- **Assigned task**
Exactly as written, copy the lines that run from the start of the data below to the line containing "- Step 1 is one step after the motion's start", both ends included.

- **Stored items**
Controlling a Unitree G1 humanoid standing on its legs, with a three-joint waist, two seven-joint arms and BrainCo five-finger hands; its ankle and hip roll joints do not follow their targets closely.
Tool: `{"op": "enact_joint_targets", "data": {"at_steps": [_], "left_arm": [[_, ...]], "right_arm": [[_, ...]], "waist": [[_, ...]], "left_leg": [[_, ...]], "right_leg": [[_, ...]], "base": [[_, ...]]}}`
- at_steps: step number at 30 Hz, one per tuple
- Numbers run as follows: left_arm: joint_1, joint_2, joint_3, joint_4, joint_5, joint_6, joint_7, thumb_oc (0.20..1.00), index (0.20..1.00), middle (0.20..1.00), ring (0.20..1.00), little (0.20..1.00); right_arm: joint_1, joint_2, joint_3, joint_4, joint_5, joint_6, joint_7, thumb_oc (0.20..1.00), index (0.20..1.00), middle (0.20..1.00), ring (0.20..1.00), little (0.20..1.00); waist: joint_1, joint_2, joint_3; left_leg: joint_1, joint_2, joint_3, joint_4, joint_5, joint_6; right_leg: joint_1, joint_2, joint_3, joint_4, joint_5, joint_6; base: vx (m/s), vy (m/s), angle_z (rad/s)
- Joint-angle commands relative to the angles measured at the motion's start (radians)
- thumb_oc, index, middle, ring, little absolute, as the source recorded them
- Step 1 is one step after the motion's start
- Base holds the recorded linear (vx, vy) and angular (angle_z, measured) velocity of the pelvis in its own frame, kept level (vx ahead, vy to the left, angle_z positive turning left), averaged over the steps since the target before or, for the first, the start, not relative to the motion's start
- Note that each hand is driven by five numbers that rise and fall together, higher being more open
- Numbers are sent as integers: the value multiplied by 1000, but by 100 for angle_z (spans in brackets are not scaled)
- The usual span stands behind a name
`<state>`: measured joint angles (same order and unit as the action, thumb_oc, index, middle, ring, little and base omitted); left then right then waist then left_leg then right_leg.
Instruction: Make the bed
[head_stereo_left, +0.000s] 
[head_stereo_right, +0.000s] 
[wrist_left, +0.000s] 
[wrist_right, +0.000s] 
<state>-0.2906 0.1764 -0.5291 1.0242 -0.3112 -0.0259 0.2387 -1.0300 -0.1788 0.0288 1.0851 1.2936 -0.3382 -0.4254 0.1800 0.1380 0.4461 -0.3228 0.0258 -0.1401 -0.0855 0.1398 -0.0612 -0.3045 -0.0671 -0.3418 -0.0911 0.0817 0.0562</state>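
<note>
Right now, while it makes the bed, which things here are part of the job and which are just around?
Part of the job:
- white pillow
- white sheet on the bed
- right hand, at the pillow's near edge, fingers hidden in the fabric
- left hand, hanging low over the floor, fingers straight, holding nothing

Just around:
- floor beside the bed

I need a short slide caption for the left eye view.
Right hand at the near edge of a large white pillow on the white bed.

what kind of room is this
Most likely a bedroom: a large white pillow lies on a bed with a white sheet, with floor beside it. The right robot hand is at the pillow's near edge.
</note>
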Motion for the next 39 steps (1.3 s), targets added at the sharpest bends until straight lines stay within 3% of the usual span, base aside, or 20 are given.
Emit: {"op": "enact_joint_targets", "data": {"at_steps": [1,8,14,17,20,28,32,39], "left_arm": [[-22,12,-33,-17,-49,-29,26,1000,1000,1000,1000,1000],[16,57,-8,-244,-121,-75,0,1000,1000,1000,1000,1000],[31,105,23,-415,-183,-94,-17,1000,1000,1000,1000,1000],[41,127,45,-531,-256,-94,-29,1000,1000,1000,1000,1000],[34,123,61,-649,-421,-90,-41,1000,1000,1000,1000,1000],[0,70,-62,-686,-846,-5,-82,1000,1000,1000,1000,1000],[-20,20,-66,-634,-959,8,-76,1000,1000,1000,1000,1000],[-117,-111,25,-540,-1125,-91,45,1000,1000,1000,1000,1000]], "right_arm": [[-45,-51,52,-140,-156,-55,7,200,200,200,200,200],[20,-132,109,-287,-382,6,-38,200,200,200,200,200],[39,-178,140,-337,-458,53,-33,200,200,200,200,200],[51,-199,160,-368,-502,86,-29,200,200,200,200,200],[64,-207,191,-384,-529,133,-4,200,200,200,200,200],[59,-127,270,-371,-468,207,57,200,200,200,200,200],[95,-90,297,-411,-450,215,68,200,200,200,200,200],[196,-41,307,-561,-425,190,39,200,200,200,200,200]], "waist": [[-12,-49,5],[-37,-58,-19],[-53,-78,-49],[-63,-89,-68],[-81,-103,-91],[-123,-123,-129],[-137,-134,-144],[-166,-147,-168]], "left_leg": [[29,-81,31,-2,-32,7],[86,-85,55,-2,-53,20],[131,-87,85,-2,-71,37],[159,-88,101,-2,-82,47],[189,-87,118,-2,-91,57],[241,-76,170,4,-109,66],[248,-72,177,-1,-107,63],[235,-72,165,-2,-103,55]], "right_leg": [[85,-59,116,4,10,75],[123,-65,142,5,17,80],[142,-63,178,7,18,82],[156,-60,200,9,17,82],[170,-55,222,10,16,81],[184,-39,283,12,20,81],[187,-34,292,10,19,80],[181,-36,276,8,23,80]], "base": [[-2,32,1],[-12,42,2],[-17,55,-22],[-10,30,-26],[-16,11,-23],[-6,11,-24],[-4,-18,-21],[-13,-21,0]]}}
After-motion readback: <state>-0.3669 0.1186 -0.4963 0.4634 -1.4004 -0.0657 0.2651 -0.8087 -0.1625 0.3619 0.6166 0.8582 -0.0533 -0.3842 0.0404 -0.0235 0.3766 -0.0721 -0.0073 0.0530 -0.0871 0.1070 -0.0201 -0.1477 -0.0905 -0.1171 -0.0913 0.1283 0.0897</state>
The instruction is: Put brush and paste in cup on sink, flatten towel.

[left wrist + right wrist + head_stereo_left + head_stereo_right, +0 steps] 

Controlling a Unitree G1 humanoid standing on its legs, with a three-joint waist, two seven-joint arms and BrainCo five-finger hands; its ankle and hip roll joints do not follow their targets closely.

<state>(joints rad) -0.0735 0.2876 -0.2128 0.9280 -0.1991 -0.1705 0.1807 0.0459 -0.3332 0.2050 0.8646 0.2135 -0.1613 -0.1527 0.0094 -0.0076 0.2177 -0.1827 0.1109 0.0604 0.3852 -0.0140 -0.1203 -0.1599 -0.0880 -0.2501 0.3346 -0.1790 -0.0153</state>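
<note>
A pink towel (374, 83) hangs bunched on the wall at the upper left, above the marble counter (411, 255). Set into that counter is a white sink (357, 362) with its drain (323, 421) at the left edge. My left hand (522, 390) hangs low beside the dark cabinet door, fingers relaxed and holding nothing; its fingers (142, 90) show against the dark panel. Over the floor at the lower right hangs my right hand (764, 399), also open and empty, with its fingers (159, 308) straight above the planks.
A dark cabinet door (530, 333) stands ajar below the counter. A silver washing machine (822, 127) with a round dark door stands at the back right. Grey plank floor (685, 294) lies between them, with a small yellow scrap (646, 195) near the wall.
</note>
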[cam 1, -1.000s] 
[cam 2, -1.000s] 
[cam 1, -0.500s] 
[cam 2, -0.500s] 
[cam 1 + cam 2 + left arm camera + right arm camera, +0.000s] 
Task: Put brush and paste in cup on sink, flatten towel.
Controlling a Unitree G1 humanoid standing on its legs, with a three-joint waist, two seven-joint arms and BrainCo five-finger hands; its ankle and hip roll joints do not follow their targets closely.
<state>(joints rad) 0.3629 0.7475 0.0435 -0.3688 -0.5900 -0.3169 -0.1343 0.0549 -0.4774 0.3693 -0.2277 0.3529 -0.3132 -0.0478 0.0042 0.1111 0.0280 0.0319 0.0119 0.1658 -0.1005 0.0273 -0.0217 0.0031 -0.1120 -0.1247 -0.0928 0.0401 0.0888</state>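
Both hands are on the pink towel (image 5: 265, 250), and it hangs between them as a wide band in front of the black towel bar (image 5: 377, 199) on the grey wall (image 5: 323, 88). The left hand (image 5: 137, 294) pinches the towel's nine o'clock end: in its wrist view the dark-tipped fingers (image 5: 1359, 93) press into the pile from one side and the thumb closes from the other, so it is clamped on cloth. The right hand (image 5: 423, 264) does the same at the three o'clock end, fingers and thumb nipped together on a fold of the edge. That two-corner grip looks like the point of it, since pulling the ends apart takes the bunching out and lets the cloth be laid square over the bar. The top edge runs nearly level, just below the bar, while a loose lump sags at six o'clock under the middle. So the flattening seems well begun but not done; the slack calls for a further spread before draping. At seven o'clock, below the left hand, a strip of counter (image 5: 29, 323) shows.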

- **Answer to the problem**
Controlling a Unitree G1 humanoid standing on its legs, with a three-joint waist, two seven-joint arms and BrainCo five-finger hands; its ankle and hip roll joints do not follow their targets closely.
Tool: `{"op": "enact_joint_targets", "data": {"at_steps": [_], "left_arm": [[_, ...]], "right_arm": [[_, ...]], "waist": [[_, ...]], "left_leg": [[_, ...]], "right_leg": [[_, ...]], "base": [[_, ...]]}}`
- at_steps: step number at 30 Hz, one per tuple
- Numbers run as follows: left_arm: joint_1, joint_2, joint_3, joint_4, joint_5, joint_6, joint_7, thumb_oc (0.20..1.00), index (0.20..1.00), middle (0.20..1.00), ring (0.20..1.00), little (0.20..1.00); right_arm: joint_1, joint_2, joint_3, joint_4, joint_5, joint_6, joint_7, thumb_oc (0.20..1.00), index (0.20..1.00), middle (0.20..1.00), ring (0.20..1.00), little (0.20..1.00); waist: joint_1, joint_2, joint_3; left_leg: joint_1, joint_2, joint_3, joint_4, joint_5, joint_6; right_leg: joint_1, joint_2, joint_3, joint_4, joint_5, joint_6; base: vx (m/s), vy (m/s), angle_z (rad/s)
- Joint-angle commands relative to the angles measured at the motion's start (radians)
- thumb_oc, index, middle, ring, little absolute, as the source recorded them
- Step 1 is one step after the motion's start

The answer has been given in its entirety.